Machine learning models for tracking eye movements have been picking up momentum in recent years. From identifying eyes in photos to analysing facial expressions, detecting diabetic retinopathy, to user experience research, the use cases are plenty.
Google has come up with a slew of machine learning models to power research in the fields of vision, healthcare etc. The tech giant has also highlighted the potential use of smartphone gaze technology as a digital biomarker of mental fatigue.
This article looks at two research papers — Accelerating eye movement research via accurate and affordable smartphone eye-tracking and Digital biomarker of mental fatigue — published by participants from a user study volunteers under the Google User Experience Research initiative.
Gaze model architecture
Unpersonalised gaze model architecture (Source: Google AI)
As shown in the image, the eye regions, extracted from a front-facing image, were used as input into a CNN and fully connected layers, alongside combining the output with eye corner landmarks to infer gaze x-and y-locations on the screen.
The researchers have used a multilayer feed-forward CNN technique, trained on the MIT GazeCapture dataset, along with a face detection algorithm to select the face region with associated eye corner landmarks and cropped the images near to the eye region.
The images’ cropped were fed through two identical CNN towers with shared weights, where an average pooling layer followed each convolutional layer. Eye corner landmarks were combined with the output through fully connected layers. Except for the final fully connected output layer (FC6), rectified linear units (ReLU) were used for all layers (FC1, FC2, FC3…).
ReLU or rectified linear unit is an activation function, where the function returns zero if it receives any negative input, but for any positive value ‘x,’ it returns that value back.
The researchers said the model’s accuracy was improved by fine-tuning and per-participant personalisation, and a lightweight regression model was implemented to the model’s ReLU layer and participant-specific data.
Smartphone vs wearable eye trackers
The result noted the unpersonalised model had a high error, while personalisation with ~30s of calibration data led to an over 4x error reduction.
Plus, the usage of smartphone eye-trackers showed state-of-the-art accuracy compared to wearable eye trackers, both when the phone was placed on a device stand and when users held freely in their hand. The researchers believe their gaze model using a smartphone was significantly more cost-effective (~100x cheaper) and scalable.
Moreover, using a smartphone eye tracker, the researcher said they could replicate critical findings from previous eye movement research work in neuroscience and psychology, including oculomotor tasks and natural image understanding.

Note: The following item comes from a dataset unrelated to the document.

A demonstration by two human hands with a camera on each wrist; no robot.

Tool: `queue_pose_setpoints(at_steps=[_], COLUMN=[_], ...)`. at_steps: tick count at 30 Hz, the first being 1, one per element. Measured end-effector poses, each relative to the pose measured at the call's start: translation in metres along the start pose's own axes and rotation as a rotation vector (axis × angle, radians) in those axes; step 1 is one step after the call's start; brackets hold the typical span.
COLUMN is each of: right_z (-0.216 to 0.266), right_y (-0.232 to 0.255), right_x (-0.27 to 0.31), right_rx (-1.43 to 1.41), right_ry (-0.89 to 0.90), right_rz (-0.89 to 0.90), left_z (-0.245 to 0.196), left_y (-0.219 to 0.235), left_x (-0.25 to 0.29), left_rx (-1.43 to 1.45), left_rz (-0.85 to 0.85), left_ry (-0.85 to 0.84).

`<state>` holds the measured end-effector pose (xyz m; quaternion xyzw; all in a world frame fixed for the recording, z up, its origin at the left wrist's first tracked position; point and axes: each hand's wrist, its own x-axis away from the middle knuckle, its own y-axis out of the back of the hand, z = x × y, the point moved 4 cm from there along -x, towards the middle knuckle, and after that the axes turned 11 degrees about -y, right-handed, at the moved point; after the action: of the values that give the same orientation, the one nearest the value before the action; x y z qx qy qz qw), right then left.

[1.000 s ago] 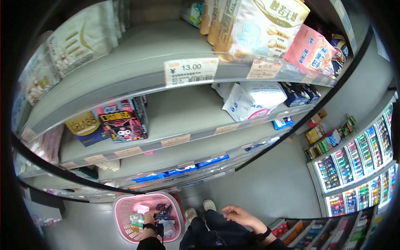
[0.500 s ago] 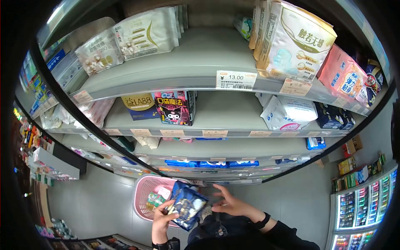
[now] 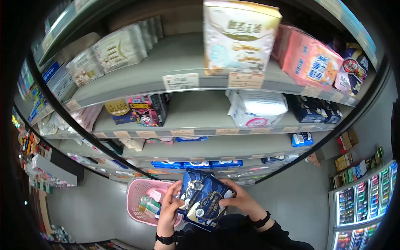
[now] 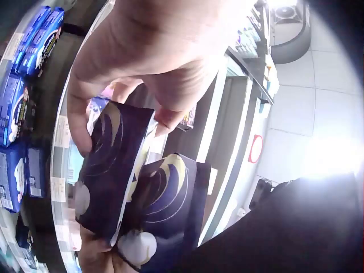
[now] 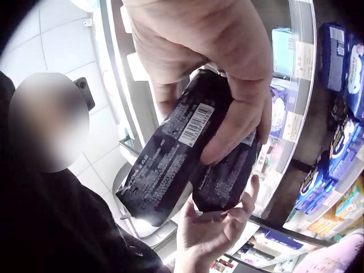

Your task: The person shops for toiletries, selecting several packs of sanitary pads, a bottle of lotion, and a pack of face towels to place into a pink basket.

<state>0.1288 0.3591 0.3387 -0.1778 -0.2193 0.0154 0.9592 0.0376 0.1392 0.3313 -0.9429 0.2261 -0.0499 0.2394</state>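
Two dark blue sanitary pad packs (image 3: 204, 204) are held together in front of the body, beside and partly over a pink basket (image 3: 143, 181). My left hand (image 3: 168, 208) grips their left side, thumb on the front. On the right side my right hand (image 3: 243, 202) holds them with its thumb on the printed face. In the left wrist view one pack (image 4: 111, 170) lies against the other pack (image 4: 176, 199), both showing moon shapes. Barcodes and small print on the packs (image 5: 162, 176) face the right wrist camera. Inside the basket lie a green pack (image 3: 150, 204) and a pink pack (image 3: 156, 195).
Curved shelves (image 3: 183, 93) fill the front, carrying a white-and-gold pack (image 3: 241, 37), pink packs (image 3: 312, 62) and a white pack (image 3: 258, 108). Blue packs (image 3: 196, 164) sit low down. A lit display (image 3: 364, 200) stands at the right, with grey floor (image 3: 287, 196) between.
My left hand was down in the basket, then lifted the dark blue packs out. My right hand, earlier apart from them, has come in and now grips their right side.
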Motion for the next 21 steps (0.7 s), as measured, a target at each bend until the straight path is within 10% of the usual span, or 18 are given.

For example, the gaze scan paths in the above image show the effect of the target’s saliency (colour contrast) on visual search performance — pointing fewer fixations are required to find a target (left) with higher saliency. In comparison, more fixations are needed to find a target (right) with low saliency.
However, for complex stimuli, such as natural images, the researchers found that the gaze distribution from smartphone eye trackers was similar to those obtained from bulky, expensive eye trackers that use highly controlled settings (like chin rest system).
As shown in the image above, the smartphone-based gaze heatmaps have a broader distribution — they appear more ‘blurred’ — than hardware-based eye trackers.
The researchers found smartphone gaze could help detect difficulty with reading comprehension. The fraction of gaze time spent on the relevant excerpts was a good predictor of comprehension and negatively correlated with comprehension difficulty.
Digital biomarker of mental fatigue
In another study, the smartphone gaze was significantly impaired with fatigue and had applications in tracking the onset and progression of mental fatigue.
Researchers used a few minutes of gaze data from participants performing a task like using a language-independent object-tracking task and a language-dependent proofreading task.
As shown in the below image, while doing an object-tracking task, the researchers noted that the participants’ gaze initially followed the object’s circular trajectory. But under mental fatigue, their gaze shows high errors and deviations. The smartphone-based gaze model could provide a scalable, digital biomarker of fatigue.
Besides wellness, the smartphone gaze could monitor and detect autism spectrum disorder, dyslexia, concussion, diabetes retinopathy and more. It could provide timely and early interventions.
Moreover, this also has applications in accessibility. For instance, people with conditions such as (amyotrophic lateral sclerosis) ALS, locked-in syndrome, and stroke have impaired speech and motor ability; smartphone gaze models could make their daily tasks more accessible by using gaze for interaction/communication.
Conclusion
The above two could be the most accurate and affordable models that leverage smartphones to track eye movements seamlessly. Both models have been made using the open-source machine learning frameworks TensorFlow and scikit-learn.